The 1968 Olympics could not escape the turmoil of their times.
A gold medal gymnast silently rebelled against the Soviet invasion of Czechoslovakia. Apartheid South Africa was disinvited in order to quell a threatened boycott. And two American sprinters raised their fists in a poignant and powerful show of strength.
The thin Mexico City air helped runners rewrite the record books, but the lasting image from the ’68 Games is what 200 meter medalists John Carlos and Tommie Smith did on the victory stand: With their feet bare and their heads bowed, the two Black Americans defied the Olympic power structure by raising a gloved fist to protest racial injustice.
“That was my concern,” Smith, the gold medalist, told The Associated Press four decades later. “Not so much how fast Tommie Smith ran, but a nation in peril.”
Smith and Carlos were expelled from the Olympics, receiving death threats when they returned home. But like Muhammad Ali before them and Colin Kaepernick after them, they were eventually lauded for their courage.
“People didn’t want to understand what the fist meant. They tried to equate it to the Black Panthers. That was their choice,” Carlos said after receiving an award in Boston in 2009. “But if you look at my hand, there’s five fingers, five individuals. They’re versatile but independent. They have no power, but when they are together, they become powerful.
“I think, 40 years later, they’ve started to get the message. We can leave the fist behind us,” he said, a day after Barack Obama was inaugurated as the United States’ first Black president.
“It was all worth it,” Smith added.
POLITICS
With the Vietnam War raging in Asia, the Soviet Union expanding into Eastern Europe, and racial strife boiling to the surface in the United States and South Africa, Olympic officials struggled to keep the Mexico City Games apolitical.

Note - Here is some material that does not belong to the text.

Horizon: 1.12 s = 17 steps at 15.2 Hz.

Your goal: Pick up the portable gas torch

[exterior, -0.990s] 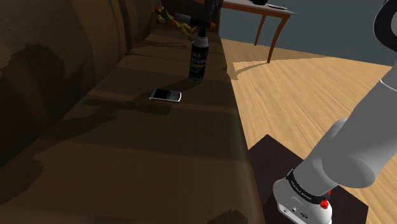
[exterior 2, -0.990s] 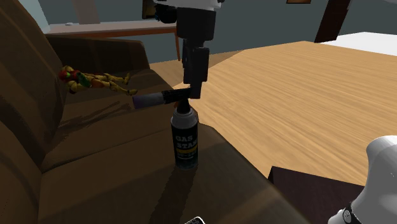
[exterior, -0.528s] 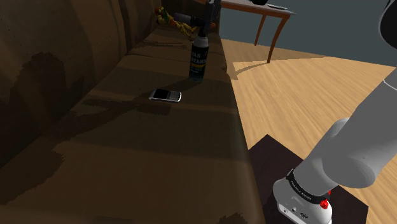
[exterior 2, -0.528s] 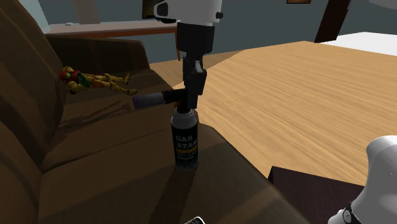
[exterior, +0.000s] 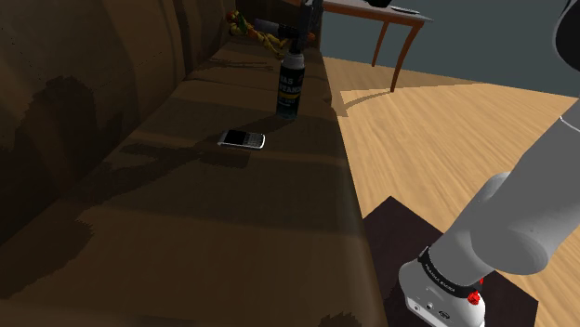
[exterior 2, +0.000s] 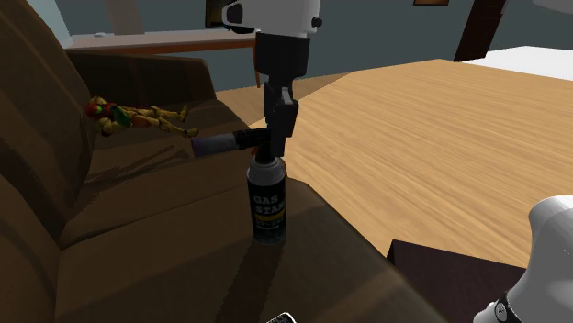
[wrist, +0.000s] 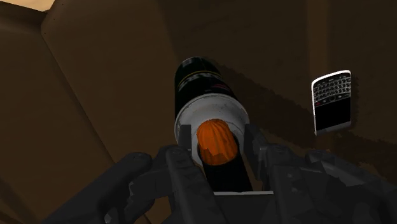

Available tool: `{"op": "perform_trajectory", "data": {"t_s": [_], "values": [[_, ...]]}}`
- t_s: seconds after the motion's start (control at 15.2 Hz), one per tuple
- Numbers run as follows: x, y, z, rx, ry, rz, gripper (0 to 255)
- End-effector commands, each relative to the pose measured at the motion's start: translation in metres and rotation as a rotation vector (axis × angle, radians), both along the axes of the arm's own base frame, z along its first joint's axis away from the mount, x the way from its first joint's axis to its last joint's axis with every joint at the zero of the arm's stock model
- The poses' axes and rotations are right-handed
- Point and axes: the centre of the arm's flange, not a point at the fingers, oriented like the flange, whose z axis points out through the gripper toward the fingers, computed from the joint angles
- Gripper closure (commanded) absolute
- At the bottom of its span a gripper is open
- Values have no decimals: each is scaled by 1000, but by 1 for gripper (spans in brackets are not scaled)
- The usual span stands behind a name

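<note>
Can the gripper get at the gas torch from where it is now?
Probably yes: the gripper sits right at the gas torch head, the orange knob directly before it, nothing between. The phone lies apart on the sofa.

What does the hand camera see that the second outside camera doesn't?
Wrist view: the round orange knob on top of the black cylindrical gas torch, between the fingers of the black end effector. Second exterior view: a yellow and red toy figure and the robot's white arm. Both: the torch, the end effector shut on it, the brown sofa.
</note>
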Motion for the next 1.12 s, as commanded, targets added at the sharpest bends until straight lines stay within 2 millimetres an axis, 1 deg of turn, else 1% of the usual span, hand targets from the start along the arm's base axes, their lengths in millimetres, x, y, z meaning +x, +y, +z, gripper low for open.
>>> {"op": "perform_trajectory", "data": {"t_s": [0.0,0.92,1.06], "values": [[0,0,5,0,1,0,255],[0,0,79,0,1,0,255],[0,0,80,0,1,0,255]]}}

After attempting restore South Africa after it was banned from Tokyo in 1964, IOC President Avery Brundage backed down when other African countries, the Eastern bloc and African-American athletes in the United States threatened to boycott.
Brundage, who as USOC president in 1936 tolerated the Nazi salutes in Berlin, also pushed for Smith and Carlos to be suspended over their raised fists; when American officials balked, he threatened to expel the entire U.S. track team. The two athletes were sent home.
Czech gymnast Věra Čáslavská won over the crowd by performing her floor routine to “The Mexican Hat Dance” and wound up sharing the gold medal with Larisa Petrik of the Soviet Union — but only after a puzzling, after-the-fact score revision. During the Soviet anthem, Čáslavská lowered her head and looked away, a silent but courageous show of defiance that had repercussions for her career.
The 1968 Games also featured the debut of separate teams from East and West Germany.
HIGH TIMES I
At 7,350 feet (2,240 meters), Mexico City remains the highest elevation for a Summer Games, with the thin air credited for a near-total rewrite of the sprinting record book. New standards were set in every men’s track event up to 800 meters, including relays, as well as the long and triple jump; Olympic records fell in the high jump, pole vault and the discus and hammer throw.
Most memorable among them was Bob Beamon’s first attempt in the long jump, which went so far that he exceeded the limits of the electronic measuring system and a tape measure had to be brought in. When at last the distance of 8.90 meters was announced, the American remained in a fog because he was not familiar with the metric system.
After bronze medalist Ralph Boston explained to Beamon that he had jumped 29 feet, 2 3/8 inches — breaking the old world record by almost two feet (21 5⁄8 inches, or 55 cm) — he was overwhelmed and collapsed.
Although the altitude no doubt helped, no other competitor in Mexico City approached the old record, let alone the effort that came to define a term: Beamonesque. His record stood until 1991.
HIGH TIMES II
Mexico City was the first Olympic games to have doping control, with Swedish pentathlete Hans-Gunnar Liljenwall the first to be stripped of a medal. The third-place finisher tested positive for excessive alcohol after drinking several beers to calm his nerves before the pistol shooting competition.
HARDLY A FLOP
High jumper Dick Fosbury took gold with a pair of mismatched shoes and an innovative technique he perfected as an engineering student.
Since the first modern Olympics, high jumpers had employed techniques from a standing jump to a scissors kick to straddle to a roll — all of them feet first. A failed straddler, Fosbury instead turned his back to the bar, throwing his head over with his torso kicking behind.
The “Fosbury Flop” is now the dominant technique in high jumping.
OLYMPIC FIRSTS
Mexican hurdler Enriqueta Basilio lit the cauldron at the Opening Ceremony — the first woman to be so honored. U.S. discuss thrower Al Oerter became the first track athlete to win an event at four straight Olympics. Future IOC President Jacques Rogge competed in yachting for the first of three appearances. It also was the first Olympics to be held in a Spanish-speaking country.